THE DATA »
***
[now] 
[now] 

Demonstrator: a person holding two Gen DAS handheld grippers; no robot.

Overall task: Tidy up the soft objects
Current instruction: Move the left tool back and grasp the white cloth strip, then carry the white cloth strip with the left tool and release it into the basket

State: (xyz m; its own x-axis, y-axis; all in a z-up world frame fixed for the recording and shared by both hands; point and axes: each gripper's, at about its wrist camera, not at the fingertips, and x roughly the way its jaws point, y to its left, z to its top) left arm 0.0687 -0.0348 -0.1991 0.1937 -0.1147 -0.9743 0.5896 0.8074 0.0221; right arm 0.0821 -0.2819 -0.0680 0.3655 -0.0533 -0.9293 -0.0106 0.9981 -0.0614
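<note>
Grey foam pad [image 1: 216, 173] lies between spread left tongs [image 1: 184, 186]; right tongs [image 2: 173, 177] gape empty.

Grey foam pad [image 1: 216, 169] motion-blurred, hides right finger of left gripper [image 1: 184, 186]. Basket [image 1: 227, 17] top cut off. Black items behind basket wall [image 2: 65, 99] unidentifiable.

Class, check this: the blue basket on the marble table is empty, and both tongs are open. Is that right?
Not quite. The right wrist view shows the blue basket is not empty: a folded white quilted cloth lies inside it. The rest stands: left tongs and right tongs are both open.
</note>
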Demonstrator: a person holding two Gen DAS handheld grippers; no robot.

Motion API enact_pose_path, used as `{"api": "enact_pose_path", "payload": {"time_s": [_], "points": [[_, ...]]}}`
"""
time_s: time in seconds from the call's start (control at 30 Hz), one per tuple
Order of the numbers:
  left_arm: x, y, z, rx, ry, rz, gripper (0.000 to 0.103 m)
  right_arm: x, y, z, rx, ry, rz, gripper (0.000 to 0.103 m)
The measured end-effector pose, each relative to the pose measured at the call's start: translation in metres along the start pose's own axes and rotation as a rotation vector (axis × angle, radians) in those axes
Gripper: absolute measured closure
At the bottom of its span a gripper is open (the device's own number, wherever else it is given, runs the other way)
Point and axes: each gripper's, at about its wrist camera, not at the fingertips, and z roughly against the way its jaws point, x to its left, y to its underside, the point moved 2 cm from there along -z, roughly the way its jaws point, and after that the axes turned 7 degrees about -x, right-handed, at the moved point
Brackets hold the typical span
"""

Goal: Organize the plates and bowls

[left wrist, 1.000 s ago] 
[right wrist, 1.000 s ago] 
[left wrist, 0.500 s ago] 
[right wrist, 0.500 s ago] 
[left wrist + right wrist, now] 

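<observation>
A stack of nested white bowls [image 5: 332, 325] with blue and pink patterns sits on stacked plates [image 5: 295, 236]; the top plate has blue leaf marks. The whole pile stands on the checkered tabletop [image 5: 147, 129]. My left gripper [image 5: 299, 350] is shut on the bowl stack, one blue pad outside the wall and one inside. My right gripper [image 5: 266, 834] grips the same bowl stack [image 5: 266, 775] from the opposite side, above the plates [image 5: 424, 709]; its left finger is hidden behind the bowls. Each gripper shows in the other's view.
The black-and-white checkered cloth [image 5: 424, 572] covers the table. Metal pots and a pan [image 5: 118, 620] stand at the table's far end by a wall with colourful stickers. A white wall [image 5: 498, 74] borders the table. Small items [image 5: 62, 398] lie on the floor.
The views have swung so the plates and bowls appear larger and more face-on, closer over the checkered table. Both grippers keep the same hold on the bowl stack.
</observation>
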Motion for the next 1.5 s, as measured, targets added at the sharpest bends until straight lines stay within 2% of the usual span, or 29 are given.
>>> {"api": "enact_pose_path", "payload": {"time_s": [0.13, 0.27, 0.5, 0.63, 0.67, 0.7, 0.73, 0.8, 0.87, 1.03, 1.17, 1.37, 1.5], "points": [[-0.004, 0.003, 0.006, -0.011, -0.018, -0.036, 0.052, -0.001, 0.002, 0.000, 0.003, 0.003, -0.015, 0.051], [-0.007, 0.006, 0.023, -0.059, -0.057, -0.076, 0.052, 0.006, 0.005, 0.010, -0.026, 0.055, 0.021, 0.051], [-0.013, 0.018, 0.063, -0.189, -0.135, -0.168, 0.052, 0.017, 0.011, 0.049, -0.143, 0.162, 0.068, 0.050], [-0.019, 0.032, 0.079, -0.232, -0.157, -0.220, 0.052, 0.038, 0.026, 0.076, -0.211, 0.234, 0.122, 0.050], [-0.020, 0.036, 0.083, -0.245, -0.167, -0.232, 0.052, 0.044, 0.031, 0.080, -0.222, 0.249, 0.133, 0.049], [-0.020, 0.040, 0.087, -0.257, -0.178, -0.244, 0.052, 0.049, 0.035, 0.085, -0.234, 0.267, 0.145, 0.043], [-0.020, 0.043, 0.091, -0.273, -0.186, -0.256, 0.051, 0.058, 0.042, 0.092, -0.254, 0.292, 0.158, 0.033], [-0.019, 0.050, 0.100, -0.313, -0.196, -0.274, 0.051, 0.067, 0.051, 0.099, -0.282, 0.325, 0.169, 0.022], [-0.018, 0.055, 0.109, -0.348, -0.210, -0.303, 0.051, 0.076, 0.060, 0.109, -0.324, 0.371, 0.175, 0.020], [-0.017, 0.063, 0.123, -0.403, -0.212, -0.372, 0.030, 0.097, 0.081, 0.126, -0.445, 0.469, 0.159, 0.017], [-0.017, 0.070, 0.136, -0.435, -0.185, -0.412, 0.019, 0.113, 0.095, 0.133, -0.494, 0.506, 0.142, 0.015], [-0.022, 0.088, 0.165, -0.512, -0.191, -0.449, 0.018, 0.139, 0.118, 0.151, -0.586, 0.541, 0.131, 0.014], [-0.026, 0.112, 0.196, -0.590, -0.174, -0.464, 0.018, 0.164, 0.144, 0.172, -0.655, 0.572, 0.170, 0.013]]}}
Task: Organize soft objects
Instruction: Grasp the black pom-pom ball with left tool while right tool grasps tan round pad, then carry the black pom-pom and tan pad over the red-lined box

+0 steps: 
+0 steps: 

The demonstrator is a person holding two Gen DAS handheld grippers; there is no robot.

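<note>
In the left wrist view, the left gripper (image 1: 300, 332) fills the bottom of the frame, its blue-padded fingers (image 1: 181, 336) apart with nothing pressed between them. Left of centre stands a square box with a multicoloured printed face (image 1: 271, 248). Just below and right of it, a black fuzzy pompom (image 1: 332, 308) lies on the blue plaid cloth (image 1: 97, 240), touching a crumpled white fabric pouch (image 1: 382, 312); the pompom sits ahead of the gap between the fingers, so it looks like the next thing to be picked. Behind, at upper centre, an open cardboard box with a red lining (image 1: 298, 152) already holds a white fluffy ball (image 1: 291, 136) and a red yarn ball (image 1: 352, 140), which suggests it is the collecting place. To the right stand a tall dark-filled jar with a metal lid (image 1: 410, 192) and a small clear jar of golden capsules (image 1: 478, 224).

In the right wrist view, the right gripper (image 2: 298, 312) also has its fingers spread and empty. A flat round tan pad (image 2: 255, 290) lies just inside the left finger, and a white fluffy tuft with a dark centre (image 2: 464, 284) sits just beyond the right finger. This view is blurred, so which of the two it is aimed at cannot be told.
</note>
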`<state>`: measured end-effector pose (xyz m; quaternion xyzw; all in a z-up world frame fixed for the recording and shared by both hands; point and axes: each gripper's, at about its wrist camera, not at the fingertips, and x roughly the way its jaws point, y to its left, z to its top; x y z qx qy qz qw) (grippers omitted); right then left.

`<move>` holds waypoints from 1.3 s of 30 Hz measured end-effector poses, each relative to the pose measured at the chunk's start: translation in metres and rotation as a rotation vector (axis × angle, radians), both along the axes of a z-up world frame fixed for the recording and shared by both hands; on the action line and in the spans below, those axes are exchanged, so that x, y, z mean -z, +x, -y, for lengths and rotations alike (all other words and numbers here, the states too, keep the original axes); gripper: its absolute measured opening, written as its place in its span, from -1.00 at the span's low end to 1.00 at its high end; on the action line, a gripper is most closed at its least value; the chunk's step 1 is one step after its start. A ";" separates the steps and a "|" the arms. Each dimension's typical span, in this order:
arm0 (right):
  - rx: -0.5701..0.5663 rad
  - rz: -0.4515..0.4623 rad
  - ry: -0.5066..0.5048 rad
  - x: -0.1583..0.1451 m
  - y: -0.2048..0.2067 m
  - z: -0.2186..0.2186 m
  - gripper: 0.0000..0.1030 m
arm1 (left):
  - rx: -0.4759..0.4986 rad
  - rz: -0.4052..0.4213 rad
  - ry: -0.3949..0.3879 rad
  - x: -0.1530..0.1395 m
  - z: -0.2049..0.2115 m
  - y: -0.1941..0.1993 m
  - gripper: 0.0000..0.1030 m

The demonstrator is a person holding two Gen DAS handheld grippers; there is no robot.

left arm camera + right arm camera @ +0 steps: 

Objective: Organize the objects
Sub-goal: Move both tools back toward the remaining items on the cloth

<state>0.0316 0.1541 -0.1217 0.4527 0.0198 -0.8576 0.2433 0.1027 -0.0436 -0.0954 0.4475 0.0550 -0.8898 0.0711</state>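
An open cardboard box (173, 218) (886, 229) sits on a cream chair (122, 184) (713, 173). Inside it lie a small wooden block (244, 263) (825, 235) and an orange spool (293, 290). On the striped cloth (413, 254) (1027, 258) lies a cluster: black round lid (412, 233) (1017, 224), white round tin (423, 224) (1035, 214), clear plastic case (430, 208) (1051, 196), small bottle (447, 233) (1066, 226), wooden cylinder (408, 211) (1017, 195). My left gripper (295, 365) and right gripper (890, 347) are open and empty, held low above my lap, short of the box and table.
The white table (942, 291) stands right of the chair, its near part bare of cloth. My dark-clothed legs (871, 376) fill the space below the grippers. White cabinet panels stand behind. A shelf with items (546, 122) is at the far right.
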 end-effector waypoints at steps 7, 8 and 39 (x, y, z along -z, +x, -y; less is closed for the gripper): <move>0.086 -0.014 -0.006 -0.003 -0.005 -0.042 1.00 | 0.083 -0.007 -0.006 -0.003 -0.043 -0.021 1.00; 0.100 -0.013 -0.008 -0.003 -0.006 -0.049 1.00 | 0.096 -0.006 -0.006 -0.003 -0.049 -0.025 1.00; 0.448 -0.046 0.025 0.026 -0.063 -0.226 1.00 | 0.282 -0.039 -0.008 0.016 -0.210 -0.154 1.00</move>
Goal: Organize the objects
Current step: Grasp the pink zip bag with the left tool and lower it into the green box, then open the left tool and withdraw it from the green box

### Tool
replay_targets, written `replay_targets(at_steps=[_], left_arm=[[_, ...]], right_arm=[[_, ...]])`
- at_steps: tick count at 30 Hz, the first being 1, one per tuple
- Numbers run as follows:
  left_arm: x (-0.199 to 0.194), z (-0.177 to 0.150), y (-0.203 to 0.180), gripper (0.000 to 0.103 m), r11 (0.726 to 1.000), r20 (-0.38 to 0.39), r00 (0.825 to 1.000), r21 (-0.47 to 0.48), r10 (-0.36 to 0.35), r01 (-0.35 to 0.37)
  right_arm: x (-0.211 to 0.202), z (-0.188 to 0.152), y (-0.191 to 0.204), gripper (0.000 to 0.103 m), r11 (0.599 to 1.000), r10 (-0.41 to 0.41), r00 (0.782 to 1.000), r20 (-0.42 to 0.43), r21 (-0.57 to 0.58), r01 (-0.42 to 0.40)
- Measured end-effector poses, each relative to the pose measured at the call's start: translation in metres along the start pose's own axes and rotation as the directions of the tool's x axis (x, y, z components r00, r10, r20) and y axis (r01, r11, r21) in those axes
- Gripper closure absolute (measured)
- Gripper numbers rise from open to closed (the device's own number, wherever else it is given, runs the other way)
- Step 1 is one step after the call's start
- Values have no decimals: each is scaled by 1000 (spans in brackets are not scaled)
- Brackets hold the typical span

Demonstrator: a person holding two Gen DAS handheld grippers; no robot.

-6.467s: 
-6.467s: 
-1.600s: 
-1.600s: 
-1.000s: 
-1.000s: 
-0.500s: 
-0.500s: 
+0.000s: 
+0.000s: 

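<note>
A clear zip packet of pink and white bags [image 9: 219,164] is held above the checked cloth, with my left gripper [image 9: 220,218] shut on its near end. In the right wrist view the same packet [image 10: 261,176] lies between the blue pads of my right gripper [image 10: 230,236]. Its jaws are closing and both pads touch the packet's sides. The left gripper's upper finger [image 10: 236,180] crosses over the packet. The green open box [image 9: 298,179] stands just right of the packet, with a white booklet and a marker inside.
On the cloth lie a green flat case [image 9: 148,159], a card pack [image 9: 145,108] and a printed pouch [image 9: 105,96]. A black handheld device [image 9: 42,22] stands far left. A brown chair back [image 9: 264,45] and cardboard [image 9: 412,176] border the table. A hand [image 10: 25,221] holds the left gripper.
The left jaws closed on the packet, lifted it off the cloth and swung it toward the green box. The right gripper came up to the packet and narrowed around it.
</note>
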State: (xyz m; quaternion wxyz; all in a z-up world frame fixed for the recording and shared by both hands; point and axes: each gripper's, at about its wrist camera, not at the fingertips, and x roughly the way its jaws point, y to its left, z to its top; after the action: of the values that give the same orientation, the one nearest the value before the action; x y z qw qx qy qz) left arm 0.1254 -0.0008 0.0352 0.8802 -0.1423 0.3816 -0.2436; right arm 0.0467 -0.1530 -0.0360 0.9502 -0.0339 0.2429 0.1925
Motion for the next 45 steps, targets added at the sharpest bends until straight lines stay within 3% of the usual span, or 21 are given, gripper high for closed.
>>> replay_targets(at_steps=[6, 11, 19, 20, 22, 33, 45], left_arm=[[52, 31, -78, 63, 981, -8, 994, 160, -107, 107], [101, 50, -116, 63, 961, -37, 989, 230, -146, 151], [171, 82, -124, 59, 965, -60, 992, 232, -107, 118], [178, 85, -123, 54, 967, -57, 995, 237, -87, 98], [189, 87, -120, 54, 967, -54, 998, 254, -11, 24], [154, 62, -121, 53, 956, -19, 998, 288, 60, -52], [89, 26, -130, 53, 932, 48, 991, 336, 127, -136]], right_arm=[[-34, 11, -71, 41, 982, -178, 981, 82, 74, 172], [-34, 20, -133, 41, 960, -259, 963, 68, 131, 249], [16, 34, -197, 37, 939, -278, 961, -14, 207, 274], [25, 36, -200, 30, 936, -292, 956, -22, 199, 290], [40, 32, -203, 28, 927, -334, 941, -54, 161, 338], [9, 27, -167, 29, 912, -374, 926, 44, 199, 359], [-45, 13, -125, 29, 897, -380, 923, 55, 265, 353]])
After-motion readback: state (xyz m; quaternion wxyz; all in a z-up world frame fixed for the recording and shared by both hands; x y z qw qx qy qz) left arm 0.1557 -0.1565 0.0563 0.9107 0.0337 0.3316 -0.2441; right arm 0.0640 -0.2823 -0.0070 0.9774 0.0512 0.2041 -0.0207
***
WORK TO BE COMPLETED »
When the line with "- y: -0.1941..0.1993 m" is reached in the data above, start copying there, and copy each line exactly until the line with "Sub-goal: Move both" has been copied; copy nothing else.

ANSWER TO THE PROBLEM »
  - y: -0.1941..0.1993 m
  - gripper: 0.0000..0.1030 m

The demonstrator is a person holding two Gen DAS handheld grippers; there is no robot.

left arm camera + right arm camera @ +0 steps: 

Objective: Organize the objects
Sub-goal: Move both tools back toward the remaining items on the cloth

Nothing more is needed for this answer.